Mr. Justice Powell
delivered the opinion of the Court.
The sheriff of Worcester County, Massachusetts, appeals from a judgment of the United States Court of Appeals for the First Circuit holding the contempt provision of the Massachusetts flag-misuse statute unconstitutionally vague and overbroad. 471 F. 2d 88 (1972), aff’g 343 F. Supp. 161 (Mass). We noted probable jurisdiction. 412 U. S. 905 (1973). We affirm on the vague[568]*568ness ground. We do not reach the correctness of the holding below on overbreadth or other First Amendment grounds.
I
The slender record in this case reveals little more than that Goguen wore a small cloth version of the United States flag sewn to the seat of his trousers.1 The flag was approximately four by six inches and was displayed at the left rear of Goguen’s blue jeans. On January 30, 1970, two police officers in Leominster, Massachusetts, saw Goguen bedecked in that fashion. The first officer encountered Goguen standing and talking with a group of persons on a public street. The group apparently was not engaged in any demonstration or other protest associated with Goguen’s apparel.2 No disruption of traffic or breach of the peace occurred. When this officer approached Goguen to question him about the flag, the other persons present laughed. Some time later, the second officer observed Goguen in the same attire walking in the downtown business district of Leominster.

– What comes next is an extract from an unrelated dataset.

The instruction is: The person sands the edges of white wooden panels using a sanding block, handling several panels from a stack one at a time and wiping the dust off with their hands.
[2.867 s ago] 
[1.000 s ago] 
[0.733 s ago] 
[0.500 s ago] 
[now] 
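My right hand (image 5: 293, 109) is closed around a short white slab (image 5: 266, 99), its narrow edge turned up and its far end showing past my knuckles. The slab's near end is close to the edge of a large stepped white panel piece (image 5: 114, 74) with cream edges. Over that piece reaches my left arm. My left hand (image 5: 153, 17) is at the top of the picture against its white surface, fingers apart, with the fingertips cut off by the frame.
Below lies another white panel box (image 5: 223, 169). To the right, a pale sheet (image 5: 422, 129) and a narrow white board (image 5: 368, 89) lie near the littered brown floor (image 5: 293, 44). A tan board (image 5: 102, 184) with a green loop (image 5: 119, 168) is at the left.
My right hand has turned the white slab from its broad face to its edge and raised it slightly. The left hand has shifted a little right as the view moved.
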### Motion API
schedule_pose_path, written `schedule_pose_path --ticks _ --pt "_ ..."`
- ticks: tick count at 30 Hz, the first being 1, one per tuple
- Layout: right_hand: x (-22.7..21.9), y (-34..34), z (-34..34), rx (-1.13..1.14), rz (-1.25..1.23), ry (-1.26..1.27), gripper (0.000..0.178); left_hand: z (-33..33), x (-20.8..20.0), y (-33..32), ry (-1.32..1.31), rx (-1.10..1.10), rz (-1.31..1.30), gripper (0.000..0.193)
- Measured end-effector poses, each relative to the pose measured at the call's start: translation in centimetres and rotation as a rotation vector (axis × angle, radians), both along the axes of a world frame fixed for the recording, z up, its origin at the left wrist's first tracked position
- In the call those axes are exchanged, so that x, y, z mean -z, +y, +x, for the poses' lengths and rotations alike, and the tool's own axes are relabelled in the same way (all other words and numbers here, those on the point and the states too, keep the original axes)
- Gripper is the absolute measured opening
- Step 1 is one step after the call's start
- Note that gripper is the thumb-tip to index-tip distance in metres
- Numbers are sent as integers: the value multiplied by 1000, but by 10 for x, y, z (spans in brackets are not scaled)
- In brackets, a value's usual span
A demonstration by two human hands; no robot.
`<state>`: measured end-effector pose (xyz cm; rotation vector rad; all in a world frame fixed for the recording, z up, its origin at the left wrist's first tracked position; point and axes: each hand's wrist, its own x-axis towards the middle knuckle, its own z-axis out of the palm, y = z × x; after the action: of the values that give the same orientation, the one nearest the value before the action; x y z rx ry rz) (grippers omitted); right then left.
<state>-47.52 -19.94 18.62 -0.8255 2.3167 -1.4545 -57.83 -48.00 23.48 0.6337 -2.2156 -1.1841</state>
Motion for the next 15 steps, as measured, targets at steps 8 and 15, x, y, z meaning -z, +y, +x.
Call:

The following day the first officer swore out a complaint against Goguen under the contempt provision of the Massachusetts flag-misuse statute. The relevant part of the statute then read:
“Whoever publicly mutilates, tramples upon, defaces or treats contemptuously the flag of the [569]*569United States . . . , whether such flag is public or private property . . . , shall be punished by a fine of not less than ten nor more than one hundred dollars or by imprisonment for not more than one year, or both. ...”3
[570]*570Despite the first six words of the statute, Goguen was not charged with any act of physical desecration.4 As permitted by the disjunctive structure of the portion of the statute dealing with desecration and contempt, the officer charged specifically and only that Goguen “did publicly treat contemptuously the flag of the United States. 5
After jury trial in the Worcester County Superior Court, Goguen was found guilty. The court imposed a sentence of six months in the Massachusetts House of Corrections. Goguen appealed to the Massachusetts Supreme Judicial Court, which affirmed. Commonwealth v. Goguen, - Mass. -, 279 N. E. 2d 666 (1972). That court rejected Goguen’s vagueness argument with the comment that “[wjhatever the uncertainties in other circumstances, we see no vagueness in the statute as applied here.” Id., at-, 279 N. E. 2d, at 667. The court cited no Massachusetts precedents [571]*571interpreting the “treats contemptuously” phrase of the statute.6
After Goguen began serving his sentence, he was granted bail and then ordered released on a writ of habeas corpus by the United States District Court for the District of Massachusetts. 343 F. Supp. 161. The District Court found the flag-contempt portion of the Massachusetts statute impermissibly vague under the Due Process Clause of the Fourteenth Amendment as well as over-broad under the First Amendment. In upholding Go-guen’s void-for-vagueness contentions, the court concluded that the words “treats contemptuously” did not provide a “readily ascertainable standard of guilt.” Id., at 167. Especially in “these days when flags are commonly displayed on hats, garments and vehicles . . . ,” the words under which Goguen was convicted “leave conjectural, in many instances, what conduct may subject the actor to criminal prosecution.” Ibid. The court also found that the statutory language at issue “may be said to encourage arbitrary and erratic arrests and convictions.” Ibid.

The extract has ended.